Don't look now, but the post-election bubble in investor confidence regarding the health of the U.S. economy is hissing air.
For months, market bulls focused on strong "soft" economic data, such as consumer sentiment surveys, that pointed to mounting optimism on the part of consumers, investors and businesses -- just the thing for boosting spending, capital expenditures and broader economic growth. The bears, instead, focused on stagnant "hard" data that measured real economic output.
Now, it seems, the pessimists were onto something: the soft data that until recently pointed to a growth spurt is coming into line with the less encouraging hard data.
As a result, after the nation's gross domestic product slowed to a meager 1.2 percent in the first three months of the year, investors are staring to mark down their growth forecasts for the second quarter.
Mixed signals abound, so don't feel like you're the only one scratching their head.
After all, the unemployment rate, a 16-year low. And the Federal Reserve has been sounding awfully confident in the economic outlook as well, preparing Wall Street for another quarter-point rate hike at its June 13-14 policy meeting and openly discussing tapering its $4-trillion-plus balance sheet later this year.
But something seems amiss. There was an 80,000 job decline in retail sector employment last month, a drop not seen since the 2009 recession. Consumer confidence and spending plans have rolled over. Auto sales have dropped in four of the past five months on a monthly basis. Wages remain stagnant.
No wonder that the 10-year Treasury yield dropped to 2.15 percent and is down 0.5 percent from the post-election peak. This is the bond market saying loud and clear that both inflation and GDP growth are set to slow.
Corporate earnings are under pressure as well, based on the National Accounts data, falling 7.3 percent on an annualized basis in the first quarter from the final three months of 2016. Gluskin Sheff economist David Rosenberg, who has recently sounded the alarm on the economy, notes that domestically-sourced earnings are down at a 10.6 percent annualized rate. These are the earnings that lead capital spending growth (spending on new hires, new factories, and new equipment) That decline "is why the trend in core capital goods orders and shipments have turned south again," he said.
Other economic trends point to a slowdown. Pending home sales have slipped amid a shortage of affordable houses. Meanwhile, the Fed's most recent Beige Book of regional economic conditions were filled with anecdotes about troubles in commercial real estate backed up by a recent drop in the Architectural Billings Index -- a leading indicator for construction activity.
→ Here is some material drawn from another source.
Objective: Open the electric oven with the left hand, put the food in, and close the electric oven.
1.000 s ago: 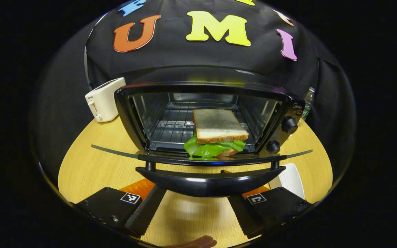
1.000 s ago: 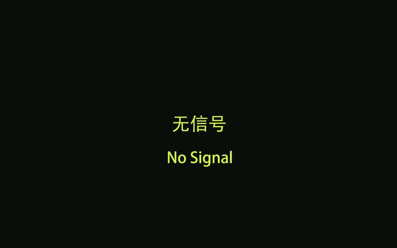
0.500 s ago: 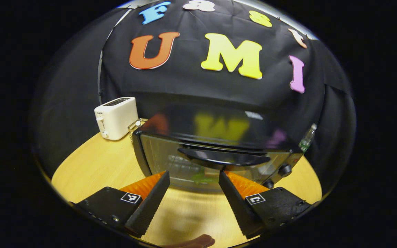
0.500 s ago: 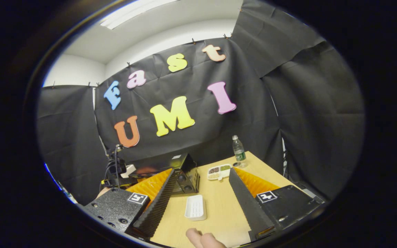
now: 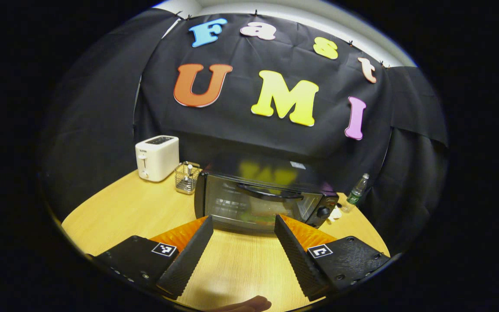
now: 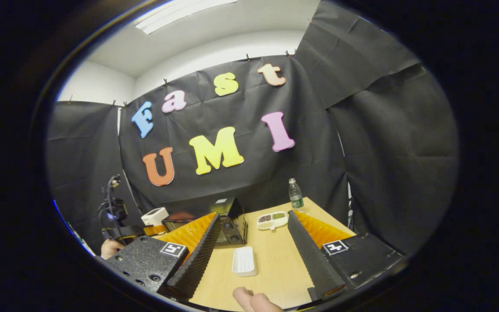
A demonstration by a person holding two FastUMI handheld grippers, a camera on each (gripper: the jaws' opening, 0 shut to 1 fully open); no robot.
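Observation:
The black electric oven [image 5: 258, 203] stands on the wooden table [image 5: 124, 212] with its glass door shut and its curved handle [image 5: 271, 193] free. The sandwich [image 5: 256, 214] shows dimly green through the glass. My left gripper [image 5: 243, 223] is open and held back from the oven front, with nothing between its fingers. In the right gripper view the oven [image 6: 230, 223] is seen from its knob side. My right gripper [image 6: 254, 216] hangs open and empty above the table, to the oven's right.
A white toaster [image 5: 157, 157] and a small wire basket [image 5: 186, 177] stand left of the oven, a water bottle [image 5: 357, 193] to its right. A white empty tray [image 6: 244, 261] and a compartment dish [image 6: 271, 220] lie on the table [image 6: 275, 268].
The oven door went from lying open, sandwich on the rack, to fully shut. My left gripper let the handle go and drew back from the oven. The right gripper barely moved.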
In fact, outside of the oil patch, the economy grew an anemic 0.3 percent in the first quarter. And with OPEC losing control of the energy markets amid a persistent global oversupply and stepped up U.S. shale activity, crude oil has slid back below the $50-a-barrel threshold. As a result, the second quarter is unlikely to enjoy the same lift.
Estimates are coming down. The Atlanta Fed's GDPNow estimate of second-quarter GDP growth is down to 3.4 percent from 4 percent just a few weeks ago. The New York Fed expects 2.2 percent growth for April through June and lowered its third-quarter outlook to a weak 1.8 percent.
Not is all necessarily lost. Bank of America Merrill Lynch economist Ethan Harris warns against prematurely dismissing this economic expansion. While it is long in the tooth -- the third-longest in modern history -- none of the major factors that caused previous recessions are in play, in his view: a Fed bent on quickly jacking up interest rates to head off inflation, a spike in commodities prices and cyclical overheating.
And while the lack of fiscal tailwinds from the Trump administration to date is disappointing, Harris thinks the economy doesn't need a gust from Washington to manage above-trend growth. The stock market, on the other hand, has aggressively priced in a much faster pace of GDP and earnings growth ,leaving it vulnerable to a repricing should the economic data continue to weaken.